[1] From: Hope Greenberg <hope.greenberg@uvm.edu> (16)
Subject: Tenure, Technology and Scolarly Futures
[2] From: Willard McCarty <Willard.McCarty@kcl.ac.uk> (39)
Subject: the fate of universities
--[1]------------------------------------------------------------------
Date: Fri, 13 Jun 1997 10:20:15 -0400
From: Hope Greenberg <hope.greenberg@uvm.edu>
Subject: Tenure, Technology and Scolarly Futures
The University of Vermont will be welcoming its new President, Dr.
Judith Ramaley, on July 1. A new president provides a perfect
opportunity to reexamine university practices. One of the concerns of
academics who are involved in technology, particularly those of us who
are in the humanities, is how creation and use of technological
resources is reflected in university policy related to promotion and
tenure.
I would like to ask those of you who may have recently addressed this
issue how it was handled, what the results were, what (online)

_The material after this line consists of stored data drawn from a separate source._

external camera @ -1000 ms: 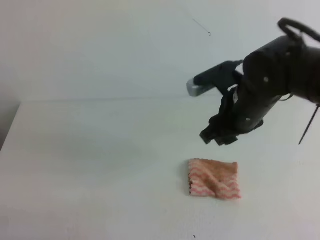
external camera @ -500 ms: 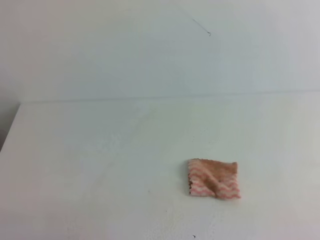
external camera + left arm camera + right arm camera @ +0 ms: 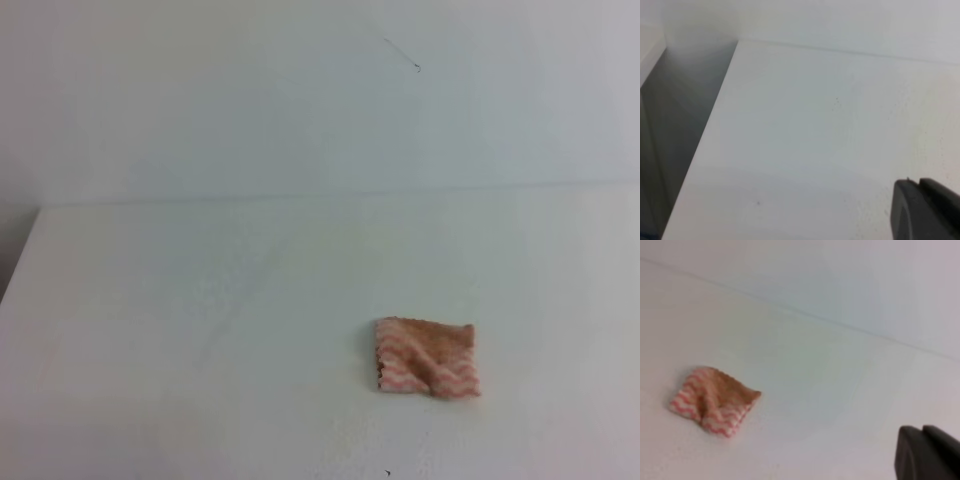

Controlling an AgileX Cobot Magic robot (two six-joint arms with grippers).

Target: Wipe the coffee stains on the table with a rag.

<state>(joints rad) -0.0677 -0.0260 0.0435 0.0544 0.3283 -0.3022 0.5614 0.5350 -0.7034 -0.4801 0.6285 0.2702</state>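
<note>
The rag point(image 3: 428, 357), pink-and-white zigzag with a brownish tinge, lies folded on the white table point(image 3: 200, 300) at the front right, and nothing touches it. No arm shows in the exterior high view. The right wrist view has the rag point(image 3: 714, 400) at the left, far from my right gripper point(image 3: 922, 429), whose dark fingers sit together at the bottom right with nothing between them. My left gripper point(image 3: 919, 184) shows as dark fingers pressed together over bare table point(image 3: 790, 125). No coffee stains show in any view.
The table's left edge point(image 3: 705, 135) drops to a grey gap beside a wall. A white wall point(image 3: 300, 100) rises behind the table's back edge.
The right arm, which hung above and right of the rag a second ago, has left the exterior high view. The rag has not moved.
</note>
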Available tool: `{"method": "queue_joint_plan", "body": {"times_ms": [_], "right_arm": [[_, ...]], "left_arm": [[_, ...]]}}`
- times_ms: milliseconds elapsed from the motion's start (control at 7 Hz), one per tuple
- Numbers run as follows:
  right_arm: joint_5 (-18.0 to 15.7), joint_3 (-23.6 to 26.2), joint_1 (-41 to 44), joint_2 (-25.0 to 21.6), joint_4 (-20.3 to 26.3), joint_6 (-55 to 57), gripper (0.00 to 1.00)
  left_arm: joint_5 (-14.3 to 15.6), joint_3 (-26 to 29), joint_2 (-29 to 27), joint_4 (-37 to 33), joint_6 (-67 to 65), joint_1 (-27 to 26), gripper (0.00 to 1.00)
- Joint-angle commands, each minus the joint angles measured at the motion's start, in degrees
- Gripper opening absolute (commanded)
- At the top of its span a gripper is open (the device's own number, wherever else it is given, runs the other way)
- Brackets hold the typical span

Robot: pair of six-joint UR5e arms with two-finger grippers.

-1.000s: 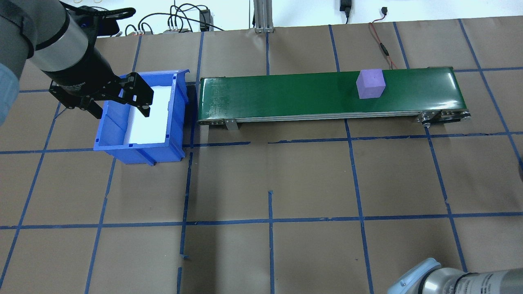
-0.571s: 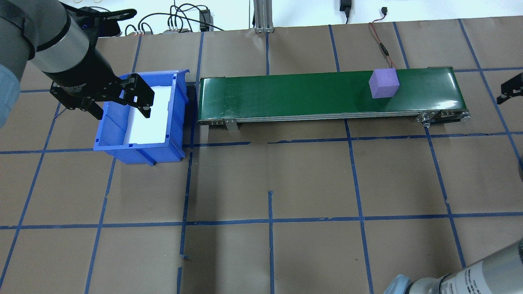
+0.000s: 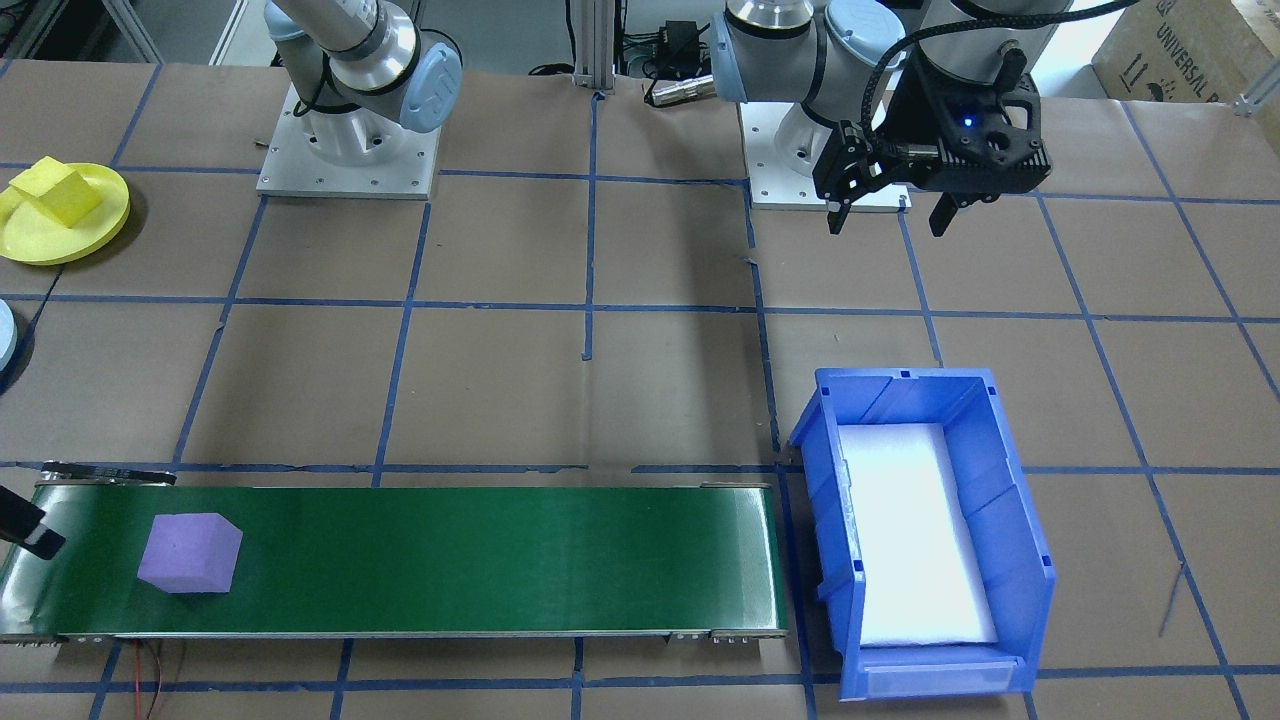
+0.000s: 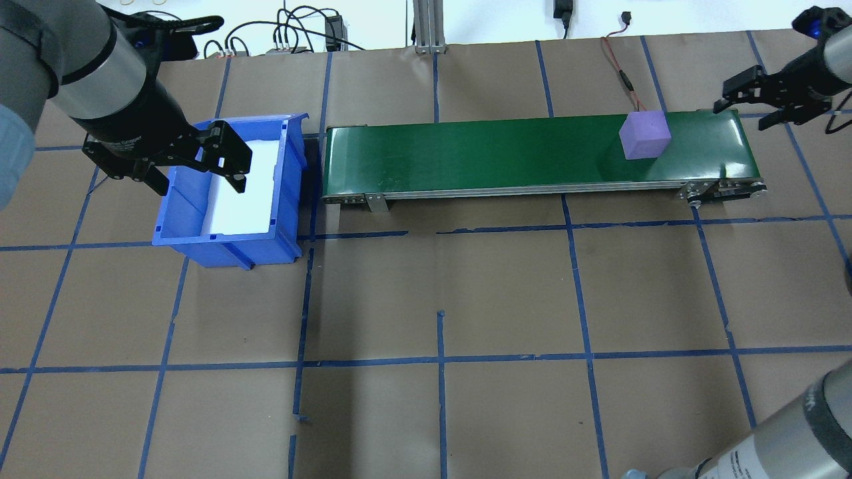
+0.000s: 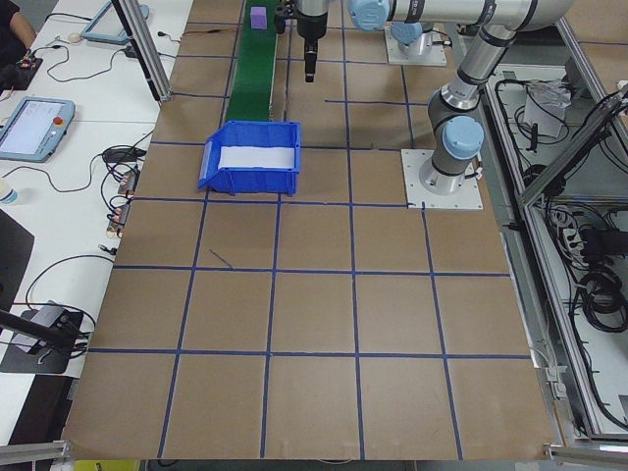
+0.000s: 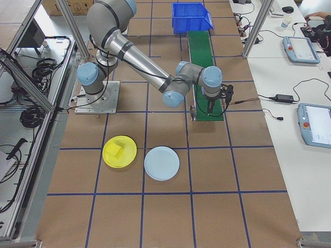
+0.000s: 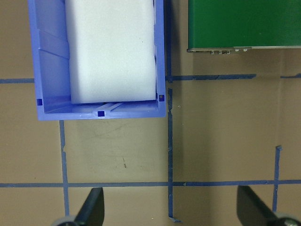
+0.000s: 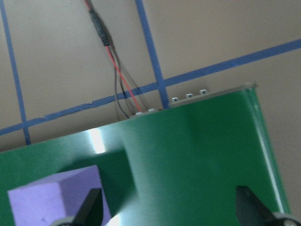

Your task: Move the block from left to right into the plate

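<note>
The purple foam block lies on the green conveyor belt, close to its right end. My right gripper hangs open above that end, slightly right of the block. In the right wrist view the block shows at the lower left beside one finger. The pale yellow plate sits on the table near my right base with a yellow cube on it. My left gripper is open and holds nothing, above the near end of the blue bin.
The blue bin is lined with white foam and stands at the belt's left end. A light blue plate lies next to the yellow one. A red-and-black cable runs off behind the belt's right end.
The block has travelled right along the belt. My right gripper has come in from the right edge up to the belt's far right end. The left arm has stayed put.
</note>
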Motion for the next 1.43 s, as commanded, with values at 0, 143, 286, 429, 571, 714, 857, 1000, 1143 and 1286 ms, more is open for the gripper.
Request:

documentation, if any, is available, and what advice you might offer.
Comments from those who wish their university would address this issue
are also welcome!
Thank you.
- Hope
[Please send all replies for which the author can afford to be known by
name directly to Humanist. Those who wish to remain anonymous but want
their views circulated may send messages to me so that I may quote them
anonymously. --WM]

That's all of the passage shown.